+++ Collected data

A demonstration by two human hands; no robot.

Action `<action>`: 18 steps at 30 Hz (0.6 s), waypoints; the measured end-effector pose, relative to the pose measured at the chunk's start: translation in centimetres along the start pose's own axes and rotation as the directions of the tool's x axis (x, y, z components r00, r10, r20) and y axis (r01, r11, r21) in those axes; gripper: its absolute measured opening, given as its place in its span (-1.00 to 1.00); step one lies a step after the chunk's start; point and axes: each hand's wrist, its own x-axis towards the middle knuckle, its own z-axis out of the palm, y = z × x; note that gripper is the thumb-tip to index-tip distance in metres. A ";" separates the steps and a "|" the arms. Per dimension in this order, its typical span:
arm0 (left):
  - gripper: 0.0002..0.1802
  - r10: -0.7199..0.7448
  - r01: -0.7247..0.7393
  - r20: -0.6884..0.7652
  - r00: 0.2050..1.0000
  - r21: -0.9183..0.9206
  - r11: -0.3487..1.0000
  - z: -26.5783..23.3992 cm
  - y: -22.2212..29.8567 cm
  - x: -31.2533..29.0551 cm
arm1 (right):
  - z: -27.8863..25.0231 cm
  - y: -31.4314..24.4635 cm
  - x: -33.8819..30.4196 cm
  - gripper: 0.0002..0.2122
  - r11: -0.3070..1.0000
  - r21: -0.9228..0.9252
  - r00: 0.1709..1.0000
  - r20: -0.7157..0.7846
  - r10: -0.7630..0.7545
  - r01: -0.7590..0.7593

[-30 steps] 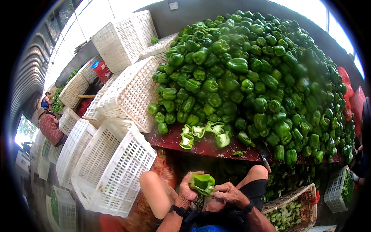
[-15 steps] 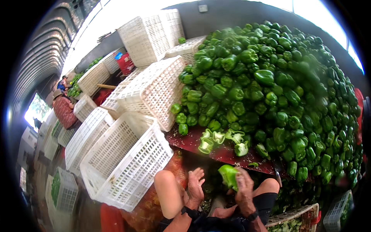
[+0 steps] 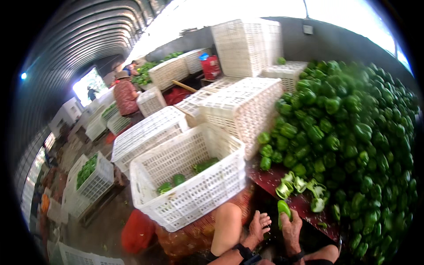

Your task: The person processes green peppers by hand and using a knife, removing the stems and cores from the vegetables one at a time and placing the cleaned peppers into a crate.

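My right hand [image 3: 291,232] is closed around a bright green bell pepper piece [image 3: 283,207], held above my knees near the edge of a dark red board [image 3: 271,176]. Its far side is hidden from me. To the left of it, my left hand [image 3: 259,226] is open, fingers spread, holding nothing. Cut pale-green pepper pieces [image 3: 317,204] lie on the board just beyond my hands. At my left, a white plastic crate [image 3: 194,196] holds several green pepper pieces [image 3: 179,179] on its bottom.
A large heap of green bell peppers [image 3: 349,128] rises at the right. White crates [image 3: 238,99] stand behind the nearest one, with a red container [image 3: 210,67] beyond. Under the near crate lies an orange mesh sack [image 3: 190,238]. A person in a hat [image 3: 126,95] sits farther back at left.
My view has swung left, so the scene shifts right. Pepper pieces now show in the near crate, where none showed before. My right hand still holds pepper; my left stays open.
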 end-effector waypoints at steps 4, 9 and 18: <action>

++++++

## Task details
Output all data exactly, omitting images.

## Worked solution
A demonstration by two human hands; no robot.

Action `<action>`: 18 steps at 30 Hz (0.6 s), waypoints; the measured end-effector pose, relative to the pose measured at the chunk's start: translation in centimetres along the start pose's own axes and rotation as the directions of the tool's x axis (x, y, z components r00, r10, r20) and y axis (r01, r11, r21) in those axes; gripper: its absolute measured opening, given as its place in its span (-1.00 to 1.00); step one lies a step after the chunk's start; point and axes: each hand's wrist, its own x-axis towards the middle knuckle, its own z-axis out of the palm, y = z × x; note that gripper is the thumb-tip to index-tip distance in metres. A ";" separates the steps and a "|" the arms. Per dimension in this order, its typical span:
arm0 (left):
  - gripper: 0.0002..0.1802
  - r10: -0.7199..0.7448
  - r01: -0.7247..0.7393
  - r20: -0.6884..0.7652
  - r00: 0.2050..1.0000
  - r21: -0.9183..0.9206
  - r11: -0.3487..1.0000
  - z: -26.5783..23.3992 cm
  - y: -22.2212..29.8567 cm
  - x: -31.2533..29.0551 cm
arm1 (right):
  - z: -27.8863..25.0231 cm
  - y: -31.4314..24.4635 cm
  - x: -33.8819..30.4196 cm
  - gripper: 0.0002..0.2122
  - r11: -0.3070..1.0000
  - r21: -0.9228..0.9252
  - r00: 0.1709..1.0000
  - r20: -0.7157..0.7846
  - r10: -0.7630..0.7545
  - r01: -0.7590..0.7593

[-30 steps] 
[-15 steps] 
[+0 steps] 

Your task: The person processes green peppers by hand and using a knife, removing the stems and cores from the vegetables one at a time and placing the cleaned peppers into a crate.

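My right hand [image 3: 291,232] is closed around a bright green bell pepper piece [image 3: 283,207], held above my knees near the edge of a dark red board [image 3: 271,176]. Its far side is hidden from me. To the left of it, my left hand [image 3: 259,226] is open, fingers spread, holding nothing. Cut pale-green pepper pieces [image 3: 317,204] lie on the board just beyond my hands. At my left, a white plastic crate [image 3: 194,196] holds several green pepper pieces [image 3: 179,179] on its bottom.
A large heap of green bell peppers [image 3: 349,128] rises at the right. White crates [image 3: 238,99] stand behind the nearest one, with a red container [image 3: 210,67] beyond. Under the near crate lies an orange mesh sack [image 3: 190,238]. A person in a hat [image 3: 126,95] sits farther back at left.
My view has swung left, so the scene shifts right. Pepper pieces now show in the near crate, where none showed before. My right hand still holds pepper; my left stays open.
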 end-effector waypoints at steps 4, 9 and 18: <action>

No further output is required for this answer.